C’est ce que Marignan a voulu mettre en œuvre sur la ZAC Bastide-Niel, avec le projet Bao-Lab et la ferme de 2 000m2 insérée dans le bâti. L’expérience a montré que le fait d’associer un projet d’agriculture urbaine dans le bâtiment était indissociable de la participation des utilisateurs locaux. La volonté de proposer une offre écologique simplifiée a permis de favoriser l’accessibilité du projet et l’intégration des populations. La réutilisation des eaux de pluie pour l’arrosage, des eaux usées pour les sanitaires et la mise en place de compost a fait l’objet d’un accompagnement des résidents et a développé leurs convictions environnementales.
Biomimétisme : l’inspiration du vivant, vecteur d’innovation dans les projets immobilier ?

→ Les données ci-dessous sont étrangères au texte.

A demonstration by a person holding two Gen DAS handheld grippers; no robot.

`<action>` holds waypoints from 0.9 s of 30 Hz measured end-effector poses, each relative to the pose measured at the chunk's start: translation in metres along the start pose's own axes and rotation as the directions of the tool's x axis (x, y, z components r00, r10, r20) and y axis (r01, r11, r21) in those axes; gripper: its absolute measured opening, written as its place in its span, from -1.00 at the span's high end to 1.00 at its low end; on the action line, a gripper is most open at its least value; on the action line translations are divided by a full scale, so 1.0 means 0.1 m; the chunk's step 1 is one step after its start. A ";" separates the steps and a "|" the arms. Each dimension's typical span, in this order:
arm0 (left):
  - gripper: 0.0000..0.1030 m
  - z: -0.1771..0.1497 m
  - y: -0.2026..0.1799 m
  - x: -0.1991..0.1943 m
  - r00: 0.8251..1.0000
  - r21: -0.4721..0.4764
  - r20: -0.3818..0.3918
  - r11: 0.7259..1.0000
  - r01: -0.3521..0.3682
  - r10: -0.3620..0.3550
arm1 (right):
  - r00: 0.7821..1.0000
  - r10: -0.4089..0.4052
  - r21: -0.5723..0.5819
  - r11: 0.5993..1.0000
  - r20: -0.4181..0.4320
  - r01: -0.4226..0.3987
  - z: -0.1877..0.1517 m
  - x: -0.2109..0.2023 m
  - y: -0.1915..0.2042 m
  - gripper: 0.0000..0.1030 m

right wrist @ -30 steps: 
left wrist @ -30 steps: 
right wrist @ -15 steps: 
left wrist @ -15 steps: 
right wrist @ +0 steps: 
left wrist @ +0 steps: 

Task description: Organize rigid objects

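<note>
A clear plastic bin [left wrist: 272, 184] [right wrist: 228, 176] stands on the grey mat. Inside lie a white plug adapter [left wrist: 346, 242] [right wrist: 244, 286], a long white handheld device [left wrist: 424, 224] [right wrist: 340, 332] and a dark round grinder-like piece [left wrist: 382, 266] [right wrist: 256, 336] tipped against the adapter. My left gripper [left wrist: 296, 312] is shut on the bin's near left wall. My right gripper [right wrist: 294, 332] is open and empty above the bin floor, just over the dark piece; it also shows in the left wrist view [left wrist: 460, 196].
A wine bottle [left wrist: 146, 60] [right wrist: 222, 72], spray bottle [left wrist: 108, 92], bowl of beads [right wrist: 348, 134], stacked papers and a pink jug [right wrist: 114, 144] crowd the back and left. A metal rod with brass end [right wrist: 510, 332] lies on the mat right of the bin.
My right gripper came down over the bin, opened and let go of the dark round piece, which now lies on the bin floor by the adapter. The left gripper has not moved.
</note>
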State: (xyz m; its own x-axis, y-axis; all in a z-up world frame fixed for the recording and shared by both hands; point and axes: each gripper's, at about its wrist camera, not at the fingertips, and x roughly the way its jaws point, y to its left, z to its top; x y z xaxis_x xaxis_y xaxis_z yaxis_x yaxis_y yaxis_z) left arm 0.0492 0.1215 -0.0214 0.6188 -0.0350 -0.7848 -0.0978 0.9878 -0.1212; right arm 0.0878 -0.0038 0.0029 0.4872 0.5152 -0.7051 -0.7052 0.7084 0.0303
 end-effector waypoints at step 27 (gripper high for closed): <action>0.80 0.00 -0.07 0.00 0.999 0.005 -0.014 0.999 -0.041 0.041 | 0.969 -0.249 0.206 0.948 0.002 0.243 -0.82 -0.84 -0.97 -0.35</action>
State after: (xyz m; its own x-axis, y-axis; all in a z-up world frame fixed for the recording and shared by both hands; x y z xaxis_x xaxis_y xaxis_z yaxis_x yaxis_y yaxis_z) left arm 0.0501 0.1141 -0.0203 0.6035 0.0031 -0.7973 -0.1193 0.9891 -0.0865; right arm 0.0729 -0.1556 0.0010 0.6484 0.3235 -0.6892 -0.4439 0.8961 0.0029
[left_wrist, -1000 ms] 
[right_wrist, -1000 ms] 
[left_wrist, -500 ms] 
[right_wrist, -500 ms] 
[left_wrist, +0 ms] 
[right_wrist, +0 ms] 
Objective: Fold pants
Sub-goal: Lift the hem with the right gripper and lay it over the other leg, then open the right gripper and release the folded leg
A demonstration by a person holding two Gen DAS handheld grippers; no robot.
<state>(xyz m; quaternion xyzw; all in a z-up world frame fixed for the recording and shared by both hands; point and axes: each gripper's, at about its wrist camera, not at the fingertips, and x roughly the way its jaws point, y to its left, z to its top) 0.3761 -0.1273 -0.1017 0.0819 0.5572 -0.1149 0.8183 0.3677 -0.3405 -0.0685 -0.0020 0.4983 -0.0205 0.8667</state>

Les bénéfices relatifs à la présence de biodiversité sur un site sont multiples. Elle amène des services de régulation (ruissellement des eaux de surface, qualité de l’air, isolation) mais elle représente aujourd’hui aussi le meilleur outil pour lutter contre le réchauffement climatique. En ce sens, le CEEBIOS, représenté par Chloé Lequette, chargée de mission ville biomimétique, impulse des modes constructifs innovants afin que l’habitat puisse fournir des services écosystémiques, en dépassant la simple neutralité carbone. La définition d’un bâtiment biomimétique se réfère donc à un « bâtiment incluant une innovation technique prenant exemple sur des processus naturels, et s’inscrivant dans une dimension écosystémique donc holistique », nous explique Chloé Lequette. Les principes de la ville régénérative vont peu à peu entrer dans les PLU etles réglementations locales. La ville de Nantes développe par exemple une politique très ambitieuse en termes de prise en compte du seuil de coefficient de biotope par surface dans les projets immobiliers.
Afin de traduire cette ambition de manière opérationnelle, Ana-Maria Cartier, Responsable développement – Pole Grands Projets Urbains, a présenté la stratégie d’Icade, co-construite avec le CEEBIOS, pour inventer les outils nécessaires et aider les opérationnels à mieux s’approprier la notion de biomimétisme. On y retrouve notamment des journées de formation, visites au Muséum National d’Histoire Naturelle, initiations au monde du vivant et à son fonctionnement, témoignages d’architectes, partenariat avec des écoles d’architecture pour former les étudiants à la bio-inspiration, retours d’expérience, etc. Ces outils ont donné lieu à la publication d’un manuel d’appropriation du biomimétisme appliqué à l’immobilier. Cette démarche n’en est pour l’instant qu’au stade d’acculturation par les collaborateurs et ne fait pas encore l’objet d’une stratégie client.
Aujourd’hui, de plus en plus d’entreprises intègrent le végétal pour améliorer le bien-être des salariés. Les exigences en termes de matériaux non-toxiques, bâtiments à énergie positive se répandent, les maîtres d’ouvrages (Icade), maîtres d’œuvres (Eiffage) et architectes (In Situ, Béchu, Tangram architecture) qui s’engagent dans ces démarches se multiplient.